Activity ▸
Reproduce exactly the lines below, from the first one through the line containing "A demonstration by", and omit any pictures.

Information supplied section start

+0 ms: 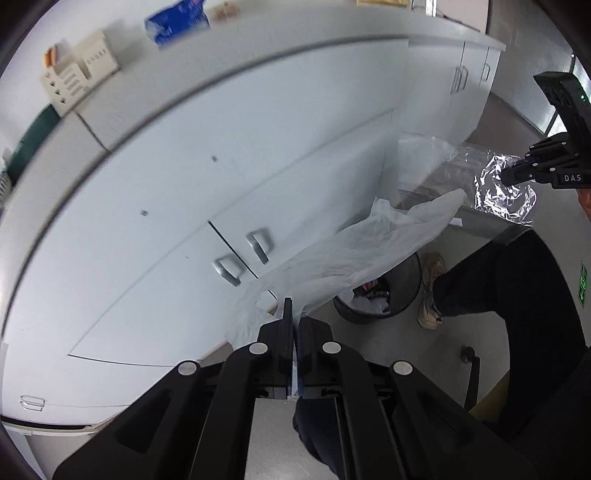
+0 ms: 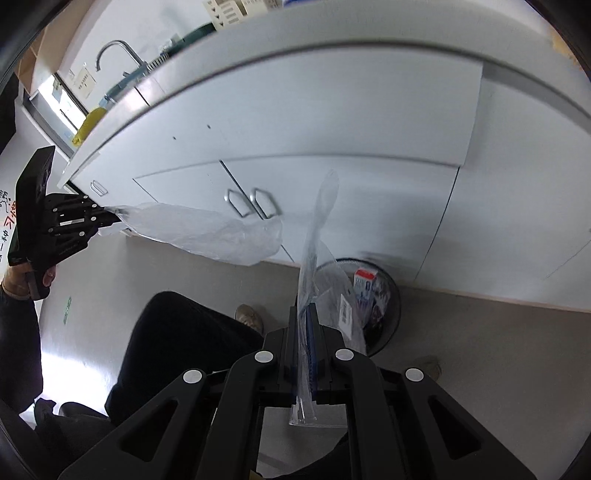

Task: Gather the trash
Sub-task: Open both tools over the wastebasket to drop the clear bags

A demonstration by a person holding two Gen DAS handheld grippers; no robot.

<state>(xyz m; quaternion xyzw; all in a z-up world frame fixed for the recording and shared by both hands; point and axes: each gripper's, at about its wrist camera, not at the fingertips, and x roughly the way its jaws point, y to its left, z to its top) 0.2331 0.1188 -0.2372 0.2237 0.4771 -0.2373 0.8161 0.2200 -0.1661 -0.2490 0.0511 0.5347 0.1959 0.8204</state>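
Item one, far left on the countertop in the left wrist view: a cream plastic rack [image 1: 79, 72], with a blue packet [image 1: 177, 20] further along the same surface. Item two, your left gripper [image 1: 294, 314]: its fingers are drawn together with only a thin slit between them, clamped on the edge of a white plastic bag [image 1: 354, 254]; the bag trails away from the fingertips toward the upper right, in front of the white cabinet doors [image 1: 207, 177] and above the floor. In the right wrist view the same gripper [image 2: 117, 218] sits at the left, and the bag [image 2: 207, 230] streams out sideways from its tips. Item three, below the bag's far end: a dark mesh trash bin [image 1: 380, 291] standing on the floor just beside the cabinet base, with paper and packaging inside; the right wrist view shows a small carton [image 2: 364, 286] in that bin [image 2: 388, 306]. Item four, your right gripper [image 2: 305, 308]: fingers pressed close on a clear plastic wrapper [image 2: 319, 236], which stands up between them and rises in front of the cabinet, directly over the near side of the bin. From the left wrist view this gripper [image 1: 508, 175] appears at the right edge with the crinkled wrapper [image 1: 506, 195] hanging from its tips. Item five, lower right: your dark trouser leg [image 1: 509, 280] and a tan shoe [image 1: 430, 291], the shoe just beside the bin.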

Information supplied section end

Result for this exercise ▸
+0 ms: 
+0 ms: 

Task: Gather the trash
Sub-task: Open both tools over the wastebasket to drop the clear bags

A demonstration by a person holding two Gen DAS handheld grippers; no robot.

The output requires no additions.